Working with Fenrir is a binding, not a banishing. Practitioners who try to destroy what he represents in themselves always fail; those who learn to chain it with paradoxical, subtle fetters succeed.
Jörmungandr
Norse · The World-Serpent
The Midgard Serpent, the other child of Loki, cast into the ocean by Odin and grown so vast he encircles the whole of Midgard with his tail in his mouth. Thor's eternal adversary. The Norse ouroboros, but wrathful.
He represents the limits of the world itself — the fact that everything has an edge. Practitioners who try to cross it without ritual acknowledgement encounter him as existential dread.
Sleipnir
Norse · Odin's Eight-Legged Horse
The grey horse born of Loki (in mare-form) and the stallion Svaðilfari. Eight-legged, fastest of all horses, able to travel between the nine worlds. Odin's personal mount for journeys between living, dead, and in-between.

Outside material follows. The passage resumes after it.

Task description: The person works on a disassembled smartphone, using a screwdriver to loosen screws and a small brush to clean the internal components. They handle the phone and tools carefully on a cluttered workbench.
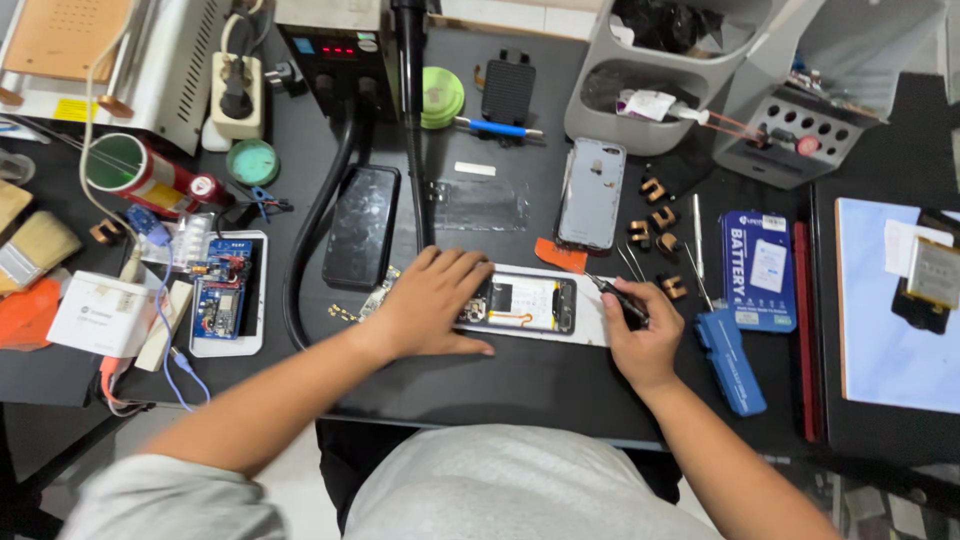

The classical psychopomp animal of Norse tradition. Shamanic practitioners report that visions of Sleipnir consistently mark the beginning of a world-walking period. You do not ride him; he carries.
The Qilin
Chinese · The Righteous Chimera
A hooved beast with the body of a deer, the tail of an ox, and scales like a dragon, appearing only in the reign of a truly just ruler or at the birth of a sage. Confucius' mother was said to have encountered one. Gentle; will not trample even grass.
The Qilin is a diagnostic beast: she does not bless, she recognises. Practitioners cannot petition her into appearance. She arrives when one's life has reached a specific moral coherence, or not at all.
Bai Ze
Chinese · The Speaking Beast of Knowledge
A lion-like creature with nine eyes and six horns that appeared to the Yellow Emperor and dictated a complete taxonomy of the eleven thousand five hundred and twenty-one spirits of the world. The closest thing ancient Chinese tradition had to a living grimoire.
Iconography of Bai Ze was worn as a protective amulet — the idea being that listing every evil spirit's name renders the unknown known, and the known manageable. Use as talisman for diagnosing vague psychic disturbance.
The Thunderbird
Pacific Northwest / Plains · Storm-Bringer
Across many Indigenous North American traditions, a colossal bird whose wingbeats make thunder and whose eyes flash lightning. Ancient enemy of horned serpents and underwater panthers. Guardian of the upper world.
Sacred to living traditions. Outsiders "working with" the Thunderbird through pop-occultist framing receive nothing — or sometimes, a single clarifying dream that leaves them embarrassed enough to stop trying.
Behemoth
Hebraic · The Primordial Land-Beast
Described in the Book of Job as the greatest of God's creations on land — "his bones are tubes of bronze, his limbs like bars of iron." The terrestrial counterpart of Leviathan. Invoked for immense, slow, immovable strength.
His gift is endurance, not speed. Practitioners who petition him expecting action receive stillness instead — and discover after the fact that the stillness was the correct answer.
The Salamander of the Alchemists
Medieval European · Spirit of Living Fire
Distinct from the elemental Salamander, this is the alchemical beast — the reptile said to live in flame itself, frequently depicted in crowns and laboratory woodcuts. Symbol of the substance that is purified, not consumed, by the fire.
The alchemical lesson is specific: not everything is destroyed by its trial. Practitioners using this sigil for resilience workings report a growing capacity to remain present inside conditions that used to incinerate them.